◆ **Exercise**
Look through the data below and return each line where "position" appears.

◆ **Supplied information**
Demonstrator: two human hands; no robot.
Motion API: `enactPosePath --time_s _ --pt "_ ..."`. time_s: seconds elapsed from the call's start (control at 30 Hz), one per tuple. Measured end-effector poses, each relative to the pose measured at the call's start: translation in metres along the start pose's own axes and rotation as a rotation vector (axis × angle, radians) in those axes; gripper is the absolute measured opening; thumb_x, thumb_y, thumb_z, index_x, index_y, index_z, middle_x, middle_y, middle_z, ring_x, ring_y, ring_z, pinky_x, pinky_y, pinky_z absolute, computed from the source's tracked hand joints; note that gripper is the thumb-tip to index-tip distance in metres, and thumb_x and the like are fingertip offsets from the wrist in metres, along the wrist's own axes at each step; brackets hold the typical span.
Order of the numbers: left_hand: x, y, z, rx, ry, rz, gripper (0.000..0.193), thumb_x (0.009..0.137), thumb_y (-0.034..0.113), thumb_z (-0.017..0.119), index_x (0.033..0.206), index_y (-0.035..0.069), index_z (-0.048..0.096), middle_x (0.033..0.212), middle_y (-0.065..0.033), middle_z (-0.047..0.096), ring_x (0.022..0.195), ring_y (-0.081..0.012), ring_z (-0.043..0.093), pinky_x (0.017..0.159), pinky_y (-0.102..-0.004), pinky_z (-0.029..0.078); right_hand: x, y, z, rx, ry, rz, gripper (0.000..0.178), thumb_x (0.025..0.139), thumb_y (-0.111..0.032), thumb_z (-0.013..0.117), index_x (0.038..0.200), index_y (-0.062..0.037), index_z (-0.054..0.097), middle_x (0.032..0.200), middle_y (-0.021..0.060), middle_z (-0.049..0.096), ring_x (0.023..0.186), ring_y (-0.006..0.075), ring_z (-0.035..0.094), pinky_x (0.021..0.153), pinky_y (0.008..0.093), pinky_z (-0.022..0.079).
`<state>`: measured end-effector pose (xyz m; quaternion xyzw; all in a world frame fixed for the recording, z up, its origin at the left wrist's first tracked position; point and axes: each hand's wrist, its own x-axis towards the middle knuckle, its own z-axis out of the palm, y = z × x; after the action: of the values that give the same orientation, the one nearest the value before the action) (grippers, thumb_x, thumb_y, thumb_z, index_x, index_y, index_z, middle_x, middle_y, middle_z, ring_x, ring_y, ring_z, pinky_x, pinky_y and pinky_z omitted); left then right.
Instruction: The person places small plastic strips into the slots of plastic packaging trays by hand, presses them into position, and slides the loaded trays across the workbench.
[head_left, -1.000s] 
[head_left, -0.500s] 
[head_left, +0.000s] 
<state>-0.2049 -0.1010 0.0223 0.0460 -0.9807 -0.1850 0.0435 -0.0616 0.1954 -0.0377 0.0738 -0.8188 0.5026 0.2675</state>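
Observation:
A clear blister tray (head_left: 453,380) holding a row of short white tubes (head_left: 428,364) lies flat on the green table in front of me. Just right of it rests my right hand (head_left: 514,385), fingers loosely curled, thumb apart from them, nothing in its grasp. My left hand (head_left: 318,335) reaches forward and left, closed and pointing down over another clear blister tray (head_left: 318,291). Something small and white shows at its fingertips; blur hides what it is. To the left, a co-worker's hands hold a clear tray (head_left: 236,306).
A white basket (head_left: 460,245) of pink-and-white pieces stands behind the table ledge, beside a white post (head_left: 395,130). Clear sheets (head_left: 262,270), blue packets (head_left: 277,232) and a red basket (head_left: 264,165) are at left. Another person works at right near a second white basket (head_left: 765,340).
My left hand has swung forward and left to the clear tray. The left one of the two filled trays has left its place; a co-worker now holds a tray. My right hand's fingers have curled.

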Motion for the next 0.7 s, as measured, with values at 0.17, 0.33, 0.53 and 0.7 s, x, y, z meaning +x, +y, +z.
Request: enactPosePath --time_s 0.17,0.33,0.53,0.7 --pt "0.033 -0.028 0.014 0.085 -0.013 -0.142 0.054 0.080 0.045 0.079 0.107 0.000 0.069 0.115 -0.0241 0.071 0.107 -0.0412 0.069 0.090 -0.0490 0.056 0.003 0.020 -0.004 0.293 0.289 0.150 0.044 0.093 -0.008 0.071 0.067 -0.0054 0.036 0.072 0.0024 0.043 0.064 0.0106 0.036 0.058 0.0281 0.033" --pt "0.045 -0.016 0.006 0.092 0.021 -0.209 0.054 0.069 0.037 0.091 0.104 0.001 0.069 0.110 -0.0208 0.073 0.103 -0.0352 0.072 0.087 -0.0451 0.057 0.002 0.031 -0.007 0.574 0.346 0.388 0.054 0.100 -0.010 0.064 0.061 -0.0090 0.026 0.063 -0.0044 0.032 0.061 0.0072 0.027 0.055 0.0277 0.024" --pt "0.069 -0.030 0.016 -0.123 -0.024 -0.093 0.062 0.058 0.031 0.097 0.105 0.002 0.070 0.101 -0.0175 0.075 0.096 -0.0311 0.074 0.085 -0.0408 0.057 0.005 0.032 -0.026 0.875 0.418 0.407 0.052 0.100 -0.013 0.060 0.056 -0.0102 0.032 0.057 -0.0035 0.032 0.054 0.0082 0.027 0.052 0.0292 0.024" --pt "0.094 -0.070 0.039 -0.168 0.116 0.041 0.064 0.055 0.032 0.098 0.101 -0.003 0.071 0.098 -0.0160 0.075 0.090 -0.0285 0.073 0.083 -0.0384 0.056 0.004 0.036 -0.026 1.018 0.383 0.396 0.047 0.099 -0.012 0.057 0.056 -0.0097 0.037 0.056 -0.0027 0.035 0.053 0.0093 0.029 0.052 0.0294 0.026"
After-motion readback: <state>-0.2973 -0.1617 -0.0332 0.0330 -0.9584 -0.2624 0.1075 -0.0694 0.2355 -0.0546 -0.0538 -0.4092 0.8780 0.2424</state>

◆ **Solution**
`<state>`: measured end-effector pose (xyz m; quaternion xyzw; all in a world frame fixed for the recording, z up, its origin at the left wrist's first tracked position; point and axes: each hand's wrist, its own x-axis towards the middle knuckle, its own z-axis out of the palm, y = z × x; after the action: of the values that give the same orientation, the one nearest the value before the action) (grippers, thumb_x, thumb_y, thumb_z, index_x, index_y, index_z, middle_x, middle_y, middle_z, ring_x, ring_y, ring_z, pinky_x, pinky_y and pinky_z omitted); left then right.
Instruction: The person places small plastic strips into the slots of plastic packaging trays by hand, presses them into position, and slides the loaded trays across the workbench.

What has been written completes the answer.